#### PROBLEM STATEMENT:
Exactly as they appear below, repeat the lines from the one with "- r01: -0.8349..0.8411" through the one with "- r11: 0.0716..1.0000", and no others.

#### THE RECORDS:
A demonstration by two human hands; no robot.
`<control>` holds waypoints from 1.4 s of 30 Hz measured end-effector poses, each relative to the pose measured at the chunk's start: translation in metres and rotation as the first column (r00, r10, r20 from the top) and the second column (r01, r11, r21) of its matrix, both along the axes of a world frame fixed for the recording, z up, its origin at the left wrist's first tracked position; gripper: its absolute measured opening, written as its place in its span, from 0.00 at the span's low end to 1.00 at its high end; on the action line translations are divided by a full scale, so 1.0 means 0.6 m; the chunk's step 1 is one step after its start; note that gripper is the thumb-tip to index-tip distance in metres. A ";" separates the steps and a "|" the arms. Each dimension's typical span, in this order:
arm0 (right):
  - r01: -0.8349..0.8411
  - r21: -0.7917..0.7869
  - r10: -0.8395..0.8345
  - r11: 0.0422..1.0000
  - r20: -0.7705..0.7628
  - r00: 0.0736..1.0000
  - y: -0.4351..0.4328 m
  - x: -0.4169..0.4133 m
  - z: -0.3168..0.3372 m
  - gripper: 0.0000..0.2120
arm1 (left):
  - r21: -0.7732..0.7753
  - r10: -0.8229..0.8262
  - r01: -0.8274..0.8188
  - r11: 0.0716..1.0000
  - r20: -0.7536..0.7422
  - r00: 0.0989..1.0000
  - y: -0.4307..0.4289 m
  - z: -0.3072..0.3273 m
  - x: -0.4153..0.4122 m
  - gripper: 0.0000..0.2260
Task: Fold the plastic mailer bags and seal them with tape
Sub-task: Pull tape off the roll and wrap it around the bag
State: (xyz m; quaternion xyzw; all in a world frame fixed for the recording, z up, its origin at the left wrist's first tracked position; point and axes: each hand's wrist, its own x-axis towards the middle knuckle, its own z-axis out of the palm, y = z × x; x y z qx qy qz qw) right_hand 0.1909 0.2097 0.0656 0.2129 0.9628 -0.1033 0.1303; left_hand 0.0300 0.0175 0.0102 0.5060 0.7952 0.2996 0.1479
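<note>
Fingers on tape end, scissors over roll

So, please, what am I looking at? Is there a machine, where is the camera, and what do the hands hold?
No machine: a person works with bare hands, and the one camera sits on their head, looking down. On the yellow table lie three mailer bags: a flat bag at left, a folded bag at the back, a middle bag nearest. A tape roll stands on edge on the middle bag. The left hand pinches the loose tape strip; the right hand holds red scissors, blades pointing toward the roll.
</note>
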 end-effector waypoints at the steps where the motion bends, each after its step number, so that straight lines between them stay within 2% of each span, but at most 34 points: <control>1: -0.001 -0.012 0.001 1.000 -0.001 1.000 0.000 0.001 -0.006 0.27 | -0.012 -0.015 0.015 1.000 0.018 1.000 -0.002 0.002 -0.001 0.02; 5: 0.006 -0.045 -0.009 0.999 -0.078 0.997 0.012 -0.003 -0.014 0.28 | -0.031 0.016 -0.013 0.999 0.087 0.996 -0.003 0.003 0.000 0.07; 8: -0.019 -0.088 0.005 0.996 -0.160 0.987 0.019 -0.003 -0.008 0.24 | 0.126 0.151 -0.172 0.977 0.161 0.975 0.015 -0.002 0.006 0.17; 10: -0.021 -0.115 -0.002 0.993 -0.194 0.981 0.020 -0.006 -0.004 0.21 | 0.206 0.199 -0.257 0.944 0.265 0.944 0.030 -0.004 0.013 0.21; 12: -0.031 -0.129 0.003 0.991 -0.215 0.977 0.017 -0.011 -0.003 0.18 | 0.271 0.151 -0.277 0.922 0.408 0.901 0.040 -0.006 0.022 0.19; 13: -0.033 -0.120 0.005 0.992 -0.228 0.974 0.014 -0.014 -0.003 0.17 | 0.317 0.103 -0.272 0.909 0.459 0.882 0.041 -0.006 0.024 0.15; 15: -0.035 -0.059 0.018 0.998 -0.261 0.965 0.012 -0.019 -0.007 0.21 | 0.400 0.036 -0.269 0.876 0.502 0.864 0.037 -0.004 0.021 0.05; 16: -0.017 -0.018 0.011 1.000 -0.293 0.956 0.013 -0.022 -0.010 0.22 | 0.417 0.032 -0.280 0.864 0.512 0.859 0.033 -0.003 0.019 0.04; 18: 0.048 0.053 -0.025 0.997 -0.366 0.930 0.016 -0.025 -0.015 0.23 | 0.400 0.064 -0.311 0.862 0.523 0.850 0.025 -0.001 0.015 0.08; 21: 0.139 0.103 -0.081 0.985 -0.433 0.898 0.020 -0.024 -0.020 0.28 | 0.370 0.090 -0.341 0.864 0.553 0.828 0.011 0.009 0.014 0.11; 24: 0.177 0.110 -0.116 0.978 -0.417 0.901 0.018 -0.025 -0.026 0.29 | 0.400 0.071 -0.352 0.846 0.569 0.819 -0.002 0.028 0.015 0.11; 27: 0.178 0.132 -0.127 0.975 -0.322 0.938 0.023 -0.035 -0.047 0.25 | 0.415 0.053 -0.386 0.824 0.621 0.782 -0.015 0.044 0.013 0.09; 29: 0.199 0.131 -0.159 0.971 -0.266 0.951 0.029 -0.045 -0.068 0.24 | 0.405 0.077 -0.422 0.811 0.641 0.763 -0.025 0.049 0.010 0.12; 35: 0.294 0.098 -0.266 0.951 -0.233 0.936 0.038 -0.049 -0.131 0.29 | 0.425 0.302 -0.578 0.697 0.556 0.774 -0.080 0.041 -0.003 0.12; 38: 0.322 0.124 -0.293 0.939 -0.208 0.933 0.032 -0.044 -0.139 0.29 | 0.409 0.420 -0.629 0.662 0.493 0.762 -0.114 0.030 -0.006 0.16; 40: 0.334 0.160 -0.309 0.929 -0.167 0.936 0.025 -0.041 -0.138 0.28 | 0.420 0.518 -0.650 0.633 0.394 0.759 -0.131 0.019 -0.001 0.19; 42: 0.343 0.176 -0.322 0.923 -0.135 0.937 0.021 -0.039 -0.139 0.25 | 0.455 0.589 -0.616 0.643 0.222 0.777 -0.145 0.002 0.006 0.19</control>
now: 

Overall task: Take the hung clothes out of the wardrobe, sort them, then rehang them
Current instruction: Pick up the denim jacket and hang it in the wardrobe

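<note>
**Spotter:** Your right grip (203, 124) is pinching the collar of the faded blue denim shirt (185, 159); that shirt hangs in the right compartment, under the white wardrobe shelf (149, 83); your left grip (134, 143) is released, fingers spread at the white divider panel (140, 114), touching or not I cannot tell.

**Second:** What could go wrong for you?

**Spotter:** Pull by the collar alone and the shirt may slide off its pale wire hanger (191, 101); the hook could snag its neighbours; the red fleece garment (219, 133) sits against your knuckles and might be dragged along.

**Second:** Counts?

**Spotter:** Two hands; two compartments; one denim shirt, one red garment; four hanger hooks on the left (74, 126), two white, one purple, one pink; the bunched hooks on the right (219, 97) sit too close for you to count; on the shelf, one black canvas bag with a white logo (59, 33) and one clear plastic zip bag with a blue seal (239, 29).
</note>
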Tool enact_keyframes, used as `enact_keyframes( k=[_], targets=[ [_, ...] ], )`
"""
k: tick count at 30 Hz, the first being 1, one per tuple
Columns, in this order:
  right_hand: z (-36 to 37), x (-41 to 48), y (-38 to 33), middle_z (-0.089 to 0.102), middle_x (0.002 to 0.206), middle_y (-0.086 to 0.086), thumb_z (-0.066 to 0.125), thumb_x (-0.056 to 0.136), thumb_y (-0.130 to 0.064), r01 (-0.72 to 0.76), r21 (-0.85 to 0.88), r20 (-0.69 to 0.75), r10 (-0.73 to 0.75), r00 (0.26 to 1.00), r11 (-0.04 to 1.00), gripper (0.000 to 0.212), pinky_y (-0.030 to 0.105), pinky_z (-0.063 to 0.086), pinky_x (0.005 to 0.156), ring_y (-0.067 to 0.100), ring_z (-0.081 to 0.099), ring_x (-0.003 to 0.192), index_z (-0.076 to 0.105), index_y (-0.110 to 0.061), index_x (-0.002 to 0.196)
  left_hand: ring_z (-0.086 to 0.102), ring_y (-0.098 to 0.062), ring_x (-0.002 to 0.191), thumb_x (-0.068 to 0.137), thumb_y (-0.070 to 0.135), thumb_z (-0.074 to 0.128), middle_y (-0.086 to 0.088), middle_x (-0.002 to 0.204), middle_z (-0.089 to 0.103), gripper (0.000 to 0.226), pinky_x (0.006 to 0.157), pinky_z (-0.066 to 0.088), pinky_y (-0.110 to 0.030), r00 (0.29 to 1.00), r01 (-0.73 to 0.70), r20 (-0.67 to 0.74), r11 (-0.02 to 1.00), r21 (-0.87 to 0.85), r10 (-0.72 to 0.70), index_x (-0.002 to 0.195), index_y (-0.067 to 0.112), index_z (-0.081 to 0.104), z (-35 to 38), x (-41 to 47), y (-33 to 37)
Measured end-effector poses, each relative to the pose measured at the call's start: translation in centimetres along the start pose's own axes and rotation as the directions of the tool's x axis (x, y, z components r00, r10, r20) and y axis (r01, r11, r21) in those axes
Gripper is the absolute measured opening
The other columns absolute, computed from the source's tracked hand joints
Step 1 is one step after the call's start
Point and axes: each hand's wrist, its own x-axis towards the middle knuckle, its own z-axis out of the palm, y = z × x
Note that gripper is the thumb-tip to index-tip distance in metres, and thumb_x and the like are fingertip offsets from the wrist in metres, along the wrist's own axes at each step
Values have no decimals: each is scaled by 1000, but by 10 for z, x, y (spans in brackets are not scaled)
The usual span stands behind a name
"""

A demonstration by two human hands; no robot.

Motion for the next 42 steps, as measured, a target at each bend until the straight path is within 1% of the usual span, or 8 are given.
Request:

#### SOLVED PROBLEM:
  - r01: -0.8349..0.8411
  - r21: -0.7917..0.7869
  - r10: -0.8395..0.8345
  - r11: 0.0422..1.0000
  - r20: -0.7705..0.7628
  - r00: 0.0736..1.0000
  - y: -0.4351..0.4328 m
  - x: -0.4169..0.4133 m
  - z: -0.3168..0.3372 m
  - gripper: 0.0000..0.2120
arm1 (left):
  - r21: -0.7732..0.7753
  - r10: -0.8229..0.8262
  - r01: -0.8274..0.8188
  - r11: 0.0716..1.0000

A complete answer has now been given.